Lucy is the first space mission to explore a diverse population of small bodies known as the Jupiter Trojan
asteroids. These remnants of our early solar system are trapped on stable orbits associated with – but not close to – the giant planet Jupiter. Trojan asteroids orbit in two “swarms” that lead and follow Jupiter in its orbit around the Sun and are thought to be comparable in number to the objects in the main asteroid belt between the orbits of Mars and Jupiter.
Over its 12-year mission, Lucy will explore a record-breaking number of asteroids: it will by two (plus a newly discovered satellite) in the belt of asteroids that circle the Sun between the orbits of Mars and Jupiter, and then eight Trojans, which includes five asteroid targets and the satellites of three of those. Lucy also will fly by Earth three times to get a push from its gravity, making it the first spacecraft to return to the vicinity of Earth from the outer solar system.

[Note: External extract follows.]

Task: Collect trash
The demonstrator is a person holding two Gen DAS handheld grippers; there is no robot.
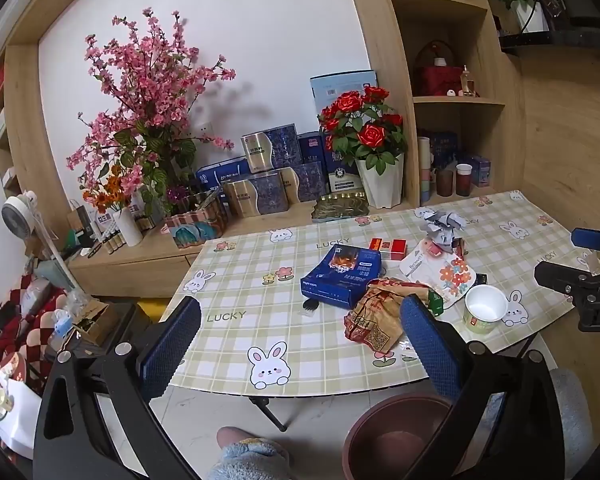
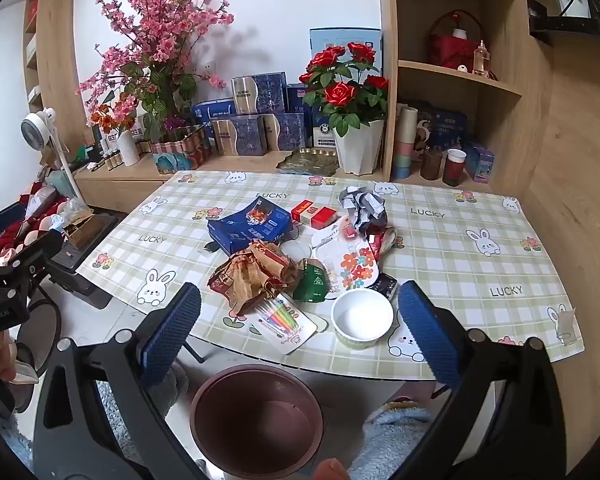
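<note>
Trash lies in a heap on the checked tablecloth [image 2: 480,256]: a blue box [image 2: 250,226], a red pack [image 2: 314,213], crumpled grey paper [image 2: 362,204], a crumpled brown wrapper [image 2: 256,274], a green packet [image 2: 312,280], a floral white card [image 2: 350,258], a card of coloured pens [image 2: 286,322] and a white paper cup [image 2: 362,318]. A brown bin [image 2: 256,420] stands on the floor under the table's near edge. My right gripper [image 2: 300,328] hangs open above the near edge, empty. My left gripper [image 1: 300,344] is open too, left of the heap, holding nothing.
A low wooden cabinet behind the table carries pink blossoms [image 1: 148,92], a potted red rose [image 1: 366,136], stacked blue boxes [image 1: 268,176] and a gold tray [image 1: 340,206]. Shelves [image 2: 456,76] rise at the right. A small fan [image 1: 18,212] and clutter sit left. A person's fuzzy blue sleeve [image 1: 248,460] shows below.
</note>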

Lucy is named for a fossilized skeleton of a human ancestor, which was named for the Beatles song "Lucy in the Sky with Diamonds."
The Lucy mission is named after the fossilized skeleton of an early hominin (pre-human ancestor) that was found in Ethiopia in 1974 and named “Lucy” by the team of paleoanthropologists who discovered it. And just as the Lucy fossil provided unique insights into human evolution, the Lucy mission promises to expand our knowledge of planetary origins.